> [THE TASK] Keep every word of the listing and reproduce it exactly, but set aside any image found there.
*** Opening DATA ***
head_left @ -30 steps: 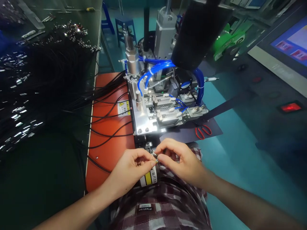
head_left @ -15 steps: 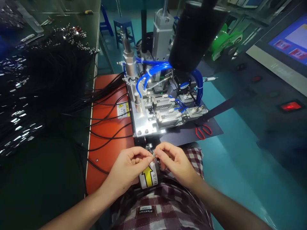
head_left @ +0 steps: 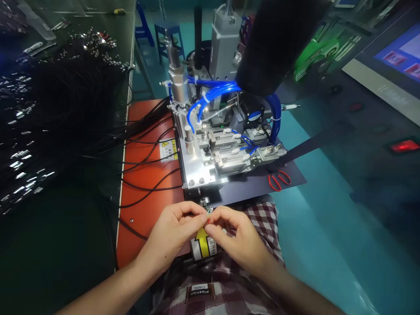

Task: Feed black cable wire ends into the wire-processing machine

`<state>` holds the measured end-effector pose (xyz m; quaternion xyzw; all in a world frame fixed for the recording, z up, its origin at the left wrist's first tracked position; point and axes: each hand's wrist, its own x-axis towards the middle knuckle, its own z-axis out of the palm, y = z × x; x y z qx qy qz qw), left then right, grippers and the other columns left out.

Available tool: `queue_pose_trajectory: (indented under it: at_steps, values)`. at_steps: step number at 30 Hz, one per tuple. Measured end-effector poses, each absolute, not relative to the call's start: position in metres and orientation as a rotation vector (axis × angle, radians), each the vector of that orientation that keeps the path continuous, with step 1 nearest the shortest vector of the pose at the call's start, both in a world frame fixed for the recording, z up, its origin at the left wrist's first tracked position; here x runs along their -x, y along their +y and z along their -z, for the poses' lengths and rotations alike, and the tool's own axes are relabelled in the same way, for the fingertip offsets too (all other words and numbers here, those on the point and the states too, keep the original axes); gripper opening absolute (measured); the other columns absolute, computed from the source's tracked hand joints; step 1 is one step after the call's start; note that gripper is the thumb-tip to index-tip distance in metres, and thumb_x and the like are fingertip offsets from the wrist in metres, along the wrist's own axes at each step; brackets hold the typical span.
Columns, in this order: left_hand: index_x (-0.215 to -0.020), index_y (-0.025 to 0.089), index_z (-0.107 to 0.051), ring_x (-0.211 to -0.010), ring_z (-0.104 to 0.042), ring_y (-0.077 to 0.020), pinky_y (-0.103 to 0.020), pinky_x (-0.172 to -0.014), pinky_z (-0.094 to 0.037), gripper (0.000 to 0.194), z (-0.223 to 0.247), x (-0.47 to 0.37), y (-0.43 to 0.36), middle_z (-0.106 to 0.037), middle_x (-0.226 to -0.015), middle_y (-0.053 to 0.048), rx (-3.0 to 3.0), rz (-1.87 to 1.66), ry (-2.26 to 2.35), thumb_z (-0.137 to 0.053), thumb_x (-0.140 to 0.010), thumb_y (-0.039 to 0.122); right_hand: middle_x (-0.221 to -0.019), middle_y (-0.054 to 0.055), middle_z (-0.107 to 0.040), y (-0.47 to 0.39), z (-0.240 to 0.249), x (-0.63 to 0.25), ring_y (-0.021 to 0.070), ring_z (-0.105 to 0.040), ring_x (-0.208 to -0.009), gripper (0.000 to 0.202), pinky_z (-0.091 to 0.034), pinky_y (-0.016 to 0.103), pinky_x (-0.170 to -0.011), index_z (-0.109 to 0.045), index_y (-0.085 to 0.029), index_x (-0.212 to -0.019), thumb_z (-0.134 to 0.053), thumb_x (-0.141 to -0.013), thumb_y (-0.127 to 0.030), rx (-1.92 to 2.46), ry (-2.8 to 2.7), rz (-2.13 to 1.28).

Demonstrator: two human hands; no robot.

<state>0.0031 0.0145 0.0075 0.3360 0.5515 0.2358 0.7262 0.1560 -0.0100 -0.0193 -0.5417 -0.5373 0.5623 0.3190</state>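
Between my fingertips are a few thin coloured wires (head_left: 209, 210), very small in view, with pale, greenish and reddish bits showing. My left hand (head_left: 177, 227) pinches them between thumb and forefinger. From the other side my right hand (head_left: 234, 229) meets them, its forefinger and thumb curled at the same spot. What lies inside the pinch is mostly hidden. Just beyond the fingertips sits a small metal fixture (head_left: 205, 201) at the machine's front. Below the hands is a white cylinder with a yellow arrow label (head_left: 204, 249).
A bench machine (head_left: 226, 153) with blue air tubes stands ahead on an orange-red board (head_left: 144, 175). Black cables (head_left: 151, 188) cross that board from a large dark bundle (head_left: 75, 87) at left. Red-handled scissors (head_left: 279, 180) lie right. A control panel (head_left: 377, 87) stands far right.
My right hand has shifted slightly left and down, its thumb now lower and apart from the wire tips. My left hand keeps its pinch. The view has shifted slightly.
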Motion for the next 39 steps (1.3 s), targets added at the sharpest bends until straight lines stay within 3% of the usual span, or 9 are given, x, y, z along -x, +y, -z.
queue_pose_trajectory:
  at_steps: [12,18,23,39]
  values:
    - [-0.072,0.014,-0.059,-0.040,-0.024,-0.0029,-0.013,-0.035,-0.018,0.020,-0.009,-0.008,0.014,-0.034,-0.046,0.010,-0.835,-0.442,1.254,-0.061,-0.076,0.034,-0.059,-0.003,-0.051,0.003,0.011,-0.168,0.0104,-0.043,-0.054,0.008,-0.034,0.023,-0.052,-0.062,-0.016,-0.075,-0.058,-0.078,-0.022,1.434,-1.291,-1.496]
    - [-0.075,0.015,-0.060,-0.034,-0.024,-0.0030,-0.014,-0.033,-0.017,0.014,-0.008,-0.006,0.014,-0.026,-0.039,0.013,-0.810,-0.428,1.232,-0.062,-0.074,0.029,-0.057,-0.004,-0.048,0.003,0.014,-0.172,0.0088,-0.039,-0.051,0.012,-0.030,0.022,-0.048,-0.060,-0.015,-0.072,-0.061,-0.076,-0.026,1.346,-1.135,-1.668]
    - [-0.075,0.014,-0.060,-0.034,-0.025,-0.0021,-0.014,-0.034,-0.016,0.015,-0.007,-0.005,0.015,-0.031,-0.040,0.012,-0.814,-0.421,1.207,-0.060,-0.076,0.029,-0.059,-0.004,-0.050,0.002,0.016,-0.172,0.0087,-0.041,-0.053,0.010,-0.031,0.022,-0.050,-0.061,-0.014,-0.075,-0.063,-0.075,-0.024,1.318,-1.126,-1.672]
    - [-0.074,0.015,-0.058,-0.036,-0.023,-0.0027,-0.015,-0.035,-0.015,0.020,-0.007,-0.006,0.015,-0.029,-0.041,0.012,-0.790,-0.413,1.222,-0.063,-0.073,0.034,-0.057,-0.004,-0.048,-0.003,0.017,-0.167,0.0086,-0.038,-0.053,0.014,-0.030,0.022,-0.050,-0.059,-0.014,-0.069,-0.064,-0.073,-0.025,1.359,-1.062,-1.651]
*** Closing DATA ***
> [YOUR SOLUTION]
head_left @ -30 steps: 
head_left @ -15 steps: 
head_left @ +0 steps: 

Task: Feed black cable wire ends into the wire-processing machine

`<state>` holds the measured end-effector pose (xyz m; quaternion xyzw; all in a world frame fixed for the recording, z up, its origin at the left wrist's first tracked position; point and axes: each hand's wrist, its own x-axis towards the middle knuckle, its own z-axis out of the palm, y = z × x; x y z qx qy qz qw), left then right, grippers and the other columns left out.

Available tool: `queue_pose_trajectory: (indented under it: at_steps, values)`. at_steps: step number at 30 Hz, one per tuple. Measured end-effector poses, each absolute, not relative to the call's start: position in metres and orientation as a rotation vector (axis × angle, radians), each the vector of that orientation that keeps the path continuous, with step 1 nearest the shortest vector of the pose at the call's start, both in a world frame fixed for the recording, z up, its origin at the left wrist's first tracked position; here x runs along their -x, y along their +y and z along their -z, for the poses' lengths and rotations alike, and the tool's own axes are relabelled in the same way, for the fingertip offsets too (all other words and numbers here, those on the point and the states too, keep the original axes); gripper opening absolute (measured); the other columns absolute, computed from the source's tracked hand joints; step 1 is one step after the call's start; note that gripper is the thumb-tip to index-tip distance in metres, and thumb_x and the like are fingertip offsets from the wrist in metres, along the wrist's own axes at each step; brackets hold the typical span.
Columns, in this order: left_hand: index_x (-0.215 to -0.020), index_y (-0.025 to 0.089), index_z (-0.107 to 0.051), ring_x (-0.211 to -0.010), ring_z (-0.104 to 0.042), ring_y (-0.077 to 0.020), pinky_y (-0.103 to 0.020), pinky_x (-0.172 to -0.014), pinky_z (-0.094 to 0.037), gripper (0.000 to 0.194), z (-0.223 to 0.247), x (-0.47 to 0.37), y (-0.43 to 0.36), middle_z (-0.106 to 0.037), middle_x (-0.226 to -0.015), middle_y (-0.053 to 0.048), rx (-3.0 to 3.0), rz (-1.87 to 1.66), ry (-2.26 to 2.35), thumb_z (-0.137 to 0.053), thumb_x (-0.140 to 0.010), thumb_y (-0.039 to 0.122); right_hand: middle_x (-0.221 to -0.019), middle_y (-0.054 to 0.055), middle_z (-0.107 to 0.040), y (-0.47 to 0.39), z (-0.240 to 0.249), x (-0.63 to 0.25), ring_y (-0.021 to 0.070), ring_z (-0.105 to 0.040), ring_x (-0.208 to -0.009), gripper (0.000 to 0.202), pinky_z (-0.091 to 0.034), pinky_y (-0.016 to 0.103), pinky_x (-0.170 to -0.011), index_z (-0.109 to 0.045), index_y (-0.085 to 0.029), index_x (-0.212 to -0.019), thumb_z (-0.134 to 0.053), thumb_x (-0.141 to -0.013), thumb_y (-0.127 to 0.030), rx (-1.92 to 2.46), ry (-2.8 to 2.7), rz (-2.13 to 1.28).

Demonstrator: two human hands; no robot.

<state>0.0031 0.0145 0.0075 0.3360 0.5515 0.2358 0.7262 0.1560 -0.0100 -0.0193 -0.5417 -0.5373 0.5623 0.3190</state>
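Between my fingertips are a few thin coloured wires (head_left: 209, 210), very small in view, with pale, greenish and reddish bits showing. My left hand (head_left: 177, 227) pinches them between thumb and forefinger. From the other side my right hand (head_left: 234, 229) meets them, its forefinger and thumb curled at the same spot. What lies inside the pinch is mostly hidden. Just beyond the fingertips sits a small metal fixture (head_left: 205, 201) at the machine's front. Below the hands is a white cylinder with a yellow arrow label (head_left: 204, 249).
A bench machine (head_left: 226, 153) with blue air tubes stands ahead on an orange-red board (head_left: 144, 175). Black cables (head_left: 151, 188) cross that board from a large dark bundle (head_left: 75, 87) at left. Red-handled scissors (head_left: 279, 180) lie right. A control panel (head_left: 377, 87) stands far right.
My right hand has shifted slightly left and down, its thumb now lower and apart from the wire tips. My left hand keeps its pinch. The view has shifted slightly.
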Motion for the next 39 steps (1.3 s), targets added at the sharpest bends until straight lines stay within 3% of the usual span, or 9 are given, x, y, z along -x, +y, -z.
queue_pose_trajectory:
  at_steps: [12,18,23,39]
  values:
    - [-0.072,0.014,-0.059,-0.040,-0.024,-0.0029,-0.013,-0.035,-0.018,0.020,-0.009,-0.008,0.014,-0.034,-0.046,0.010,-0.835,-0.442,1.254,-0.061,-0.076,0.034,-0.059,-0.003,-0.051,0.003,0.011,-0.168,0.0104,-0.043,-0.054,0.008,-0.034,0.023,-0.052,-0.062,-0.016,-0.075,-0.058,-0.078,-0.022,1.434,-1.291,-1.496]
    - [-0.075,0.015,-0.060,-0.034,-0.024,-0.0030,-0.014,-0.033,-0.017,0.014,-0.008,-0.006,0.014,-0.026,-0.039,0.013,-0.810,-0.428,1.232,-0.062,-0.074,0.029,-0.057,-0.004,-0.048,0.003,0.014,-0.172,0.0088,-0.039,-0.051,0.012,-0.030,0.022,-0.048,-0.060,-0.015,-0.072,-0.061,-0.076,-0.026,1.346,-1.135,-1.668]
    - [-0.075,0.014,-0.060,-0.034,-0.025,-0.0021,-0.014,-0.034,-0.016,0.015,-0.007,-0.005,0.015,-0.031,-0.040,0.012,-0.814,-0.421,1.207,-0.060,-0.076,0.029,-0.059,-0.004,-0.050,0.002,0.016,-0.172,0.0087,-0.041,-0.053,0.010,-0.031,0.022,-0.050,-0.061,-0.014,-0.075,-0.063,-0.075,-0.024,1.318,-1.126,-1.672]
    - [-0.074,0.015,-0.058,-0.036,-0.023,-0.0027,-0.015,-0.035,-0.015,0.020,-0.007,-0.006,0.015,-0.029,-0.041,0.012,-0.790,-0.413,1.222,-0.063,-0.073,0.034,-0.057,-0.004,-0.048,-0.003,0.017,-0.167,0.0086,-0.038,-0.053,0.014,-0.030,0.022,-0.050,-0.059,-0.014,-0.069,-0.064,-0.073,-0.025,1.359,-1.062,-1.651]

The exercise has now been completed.